Syria: Angelina Jolie urges world leaders to do more to support displaced refugees
Hollywood star Angelina Jolie has urged world leaders to do more to bring the conflict in Syria and Iraq to an end.
The actress was visiting a Kurdish refugee camp in Dohuk, northern Iraq, in her role as special envoy of the U.N. High Commissioner for Refugees, when she made the comments.
The 39-year-old star met Yazidi refugees who have been forced to abandon their homes in Mosul, after their villages were seized by the Islamic State.
More than a million refugees are now living in the camp as the Syrian civil war rages on and ISIS continue to occupy large swathes of Iraq.
Jolie took a tour of the camp where she met with families living in makeshift homes. Addressing the hundreds of refugees she said: "Since I was last here in Iraq, another two million people have been forced from their homes. The brutality of the conflict and the speed and scale of the displacement has shocked the world and help has come, but not nearly enough. It is past time for leaders on all sides to find a common ground and a way to move forward.

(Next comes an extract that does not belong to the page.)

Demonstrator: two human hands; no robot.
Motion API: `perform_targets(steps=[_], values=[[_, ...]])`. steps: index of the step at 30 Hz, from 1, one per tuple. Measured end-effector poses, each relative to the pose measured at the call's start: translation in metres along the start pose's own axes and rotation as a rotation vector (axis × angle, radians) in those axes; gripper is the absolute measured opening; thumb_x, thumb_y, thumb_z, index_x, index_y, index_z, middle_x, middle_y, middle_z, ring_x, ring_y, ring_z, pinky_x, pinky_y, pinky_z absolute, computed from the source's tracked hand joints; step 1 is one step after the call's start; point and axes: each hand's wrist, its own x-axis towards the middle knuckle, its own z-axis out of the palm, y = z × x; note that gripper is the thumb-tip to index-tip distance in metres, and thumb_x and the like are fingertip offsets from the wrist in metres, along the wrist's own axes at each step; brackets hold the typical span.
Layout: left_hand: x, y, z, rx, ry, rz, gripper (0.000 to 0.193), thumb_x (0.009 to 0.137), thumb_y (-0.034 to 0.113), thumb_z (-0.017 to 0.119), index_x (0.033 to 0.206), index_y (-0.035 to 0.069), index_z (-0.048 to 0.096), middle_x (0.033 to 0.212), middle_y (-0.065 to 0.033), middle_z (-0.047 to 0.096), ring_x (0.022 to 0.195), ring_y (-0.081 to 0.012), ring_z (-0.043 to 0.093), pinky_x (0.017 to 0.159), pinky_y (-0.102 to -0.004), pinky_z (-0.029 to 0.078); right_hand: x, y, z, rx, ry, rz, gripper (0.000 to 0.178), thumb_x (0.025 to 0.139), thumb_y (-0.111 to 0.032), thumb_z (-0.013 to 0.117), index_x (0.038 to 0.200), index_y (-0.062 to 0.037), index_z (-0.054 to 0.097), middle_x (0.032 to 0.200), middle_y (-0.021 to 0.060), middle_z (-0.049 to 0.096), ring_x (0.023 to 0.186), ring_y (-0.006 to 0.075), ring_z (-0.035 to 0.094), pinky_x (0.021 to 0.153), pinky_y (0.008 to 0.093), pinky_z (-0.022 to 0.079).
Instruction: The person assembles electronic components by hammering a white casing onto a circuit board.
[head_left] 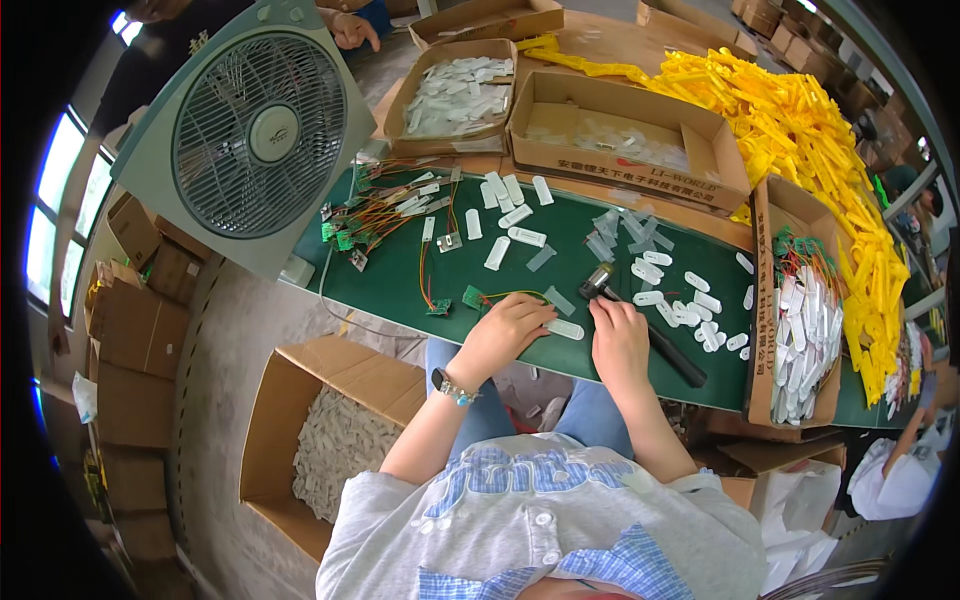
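Observation:
My left hand [514, 326] is closed at the table's front edge, its fingertips on a white plastic case [565, 329]. Thin wires run from under those fingers to a small green circuit board [473, 297]. Curled fingers of my right hand [620, 342] rest just right of the case, against a black-handled hammer [678, 358] that lies slantwise on the table. Whether they grip its handle or something small beneath them is hidden. A clear plastic strip [559, 299] lies beyond the case. White oval covers [706, 302] are scattered right of the hammer.
A large fan [273, 135] stands at left, near wired boards [375, 205]. Cardboard trays [625, 165] line the back. Wired white cases fill a right-hand box [762, 350], beside a yellow heap [790, 120]. An open carton [262, 440] stands on the floor; another person's hand [352, 30] shows behind.

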Motion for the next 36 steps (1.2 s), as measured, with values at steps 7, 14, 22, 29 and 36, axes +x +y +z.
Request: perform_targets(steps=[7, 14, 22, 29, 36], values=[[-0.003, -0.004, -0.003, 0.003, 0.018, 0.0, 0.029, 0.082, 0.013, 0.073, 0.11, 0.006, 0.069, 0.112, -0.0058, 0.07, 0.109, -0.0271, 0.061, 0.095, -0.0385, 0.051, 0.004, -0.002, 0.004, 0.018, -0.005, -0.023, 0.032, 0.08, -0.004, 0.064, 0.112, -0.0032, 0.067, 0.114, 0.0064, 0.066, 0.105, 0.0251, 0.06, 0.084, 0.0395, 0.047], [-0.002, -0.003, 0.001, 0.042, 0.0, 0.081, 0.033, 0.08, 0.012, 0.072, 0.112, 0.002, 0.067, 0.114, -0.0069, 0.068, 0.11, -0.0267, 0.06, 0.097, -0.0365, 0.05, -0.002, 0.003, 0.006, 0.0, -0.027, -0.008, 0.032, 0.08, -0.003, 0.062, 0.112, -0.0032, 0.066, 0.113, 0.0078, 0.066, 0.107, 0.0278, 0.06, 0.087, 0.0432, 0.048], [-0.005, -0.001, 0.004, -0.004, 0.032, 0.067, 0.03, 0.083, 0.016, 0.071, 0.109, 0.001, 0.066, 0.109, -0.0106, 0.066, 0.109, -0.0282, 0.059, 0.096, -0.038, 0.049, -0.006, 0.007, 0.009, -0.015, -0.058, -0.002, 0.032, 0.083, -0.001, 0.059, 0.114, -0.0028, 0.065, 0.117, 0.0088, 0.065, 0.109, 0.0287, 0.059, 0.088, 0.044, 0.047], [-0.004, -0.014, 0.015, 0.045, 0.115, 0.2, 0.027, 0.085, 0.021, 0.069, 0.103, 0.002, 0.065, 0.102, -0.0103, 0.065, 0.103, -0.0299, 0.058, 0.093, -0.0414, 0.048, -0.004, 0.019, 0.018, -0.024, -0.095, -0.009, 0.029, 0.088, -0.001, 0.054, 0.115, -0.0018, 0.064, 0.118, 0.0125, 0.064, 0.111, 0.0328, 0.059, 0.091, 0.046, 0.047], [0.0, -0.026, 0.038, 0.151, 0.215, 0.282, 0.023, 0.091, 0.029, 0.064, 0.091, 0.006, 0.067, 0.086, -0.0075, 0.066, 0.091, -0.0281, 0.062, 0.086, -0.0391, 0.049, -0.007, 0.025, 0.033, 0.021, 0.175, -0.165, 0.019, 0.1, -0.01, 0.053, 0.106, -0.0035, 0.071, 0.105, 0.0121, 0.07, 0.099, 0.0299, 0.064, 0.1, 0.0445, 0.045]])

"It is not enough to defend our values at home, we have to defend them here in the camps and in the informal settlements across the Middle East and in the ruined towns of Iraq and Syria," she added.
The Unbroken director appealed to the international community to end the suffering, so that the displaced families can return to their homes in Iraq and Syria.
Angelina said: "We are being tested here as an international community and so far, for all of the immense efforts and good intentions, the international community is failing. The people I met today need to know that we will be with them, giving them the support they need to survive for every day that they are displaced," she explained.
"And above all, they need to know that one day they will be able to go home and that there will be an end to this suffering."
The Hollywood star has visited the Middle East on several occasions in her UN role including a tour of a refugee camp in Erbil in the Kurdistan region of Iraq in 2012.
She has also visited war-torn parts of Africa as part of her campaign to bring an end to the use of rape as a weapon of war.
Earlier, Jolie condemned the Nigerian Islamist militant group Boko Haram for its insurgency in northeastern Nigeria and called on the international community to bring them to justice.